* **Problem to solve**:
Return every line below exactly.

* **Dataset extract**:

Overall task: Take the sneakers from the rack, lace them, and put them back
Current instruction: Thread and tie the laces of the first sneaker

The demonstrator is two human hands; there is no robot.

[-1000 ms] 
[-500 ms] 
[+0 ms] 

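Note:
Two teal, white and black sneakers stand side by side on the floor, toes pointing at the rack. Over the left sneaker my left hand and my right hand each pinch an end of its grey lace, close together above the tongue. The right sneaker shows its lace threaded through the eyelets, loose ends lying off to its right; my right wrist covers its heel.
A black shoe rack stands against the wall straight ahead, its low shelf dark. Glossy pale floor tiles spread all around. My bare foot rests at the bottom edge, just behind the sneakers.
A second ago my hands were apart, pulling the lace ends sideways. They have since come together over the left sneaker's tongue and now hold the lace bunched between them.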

* **Exercise response**:
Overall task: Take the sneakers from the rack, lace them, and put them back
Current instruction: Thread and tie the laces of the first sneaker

The demonstrator is two human hands; there is no robot.

[-1000 ms] 
[-500 ms] 
[+0 ms] 

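Note:
Two teal, white and black sneakers stand side by side on the floor, toes pointing at the rack. Over the left sneaker my left hand and my right hand each pinch an end of its grey lace, close together above the tongue. The right sneaker shows its lace threaded through the eyelets, loose ends lying off to its right; my right wrist covers its heel.
A black shoe rack stands against the wall straight ahead, its low shelf dark. Glossy pale floor tiles spread all around. My bare foot rests at the bottom edge, just behind the sneakers.
A second ago my hands were apart, pulling the lace ends sideways. They have since come together over the left sneaker's tongue and now hold the lace bunched between them.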

There is no more output for this exercise.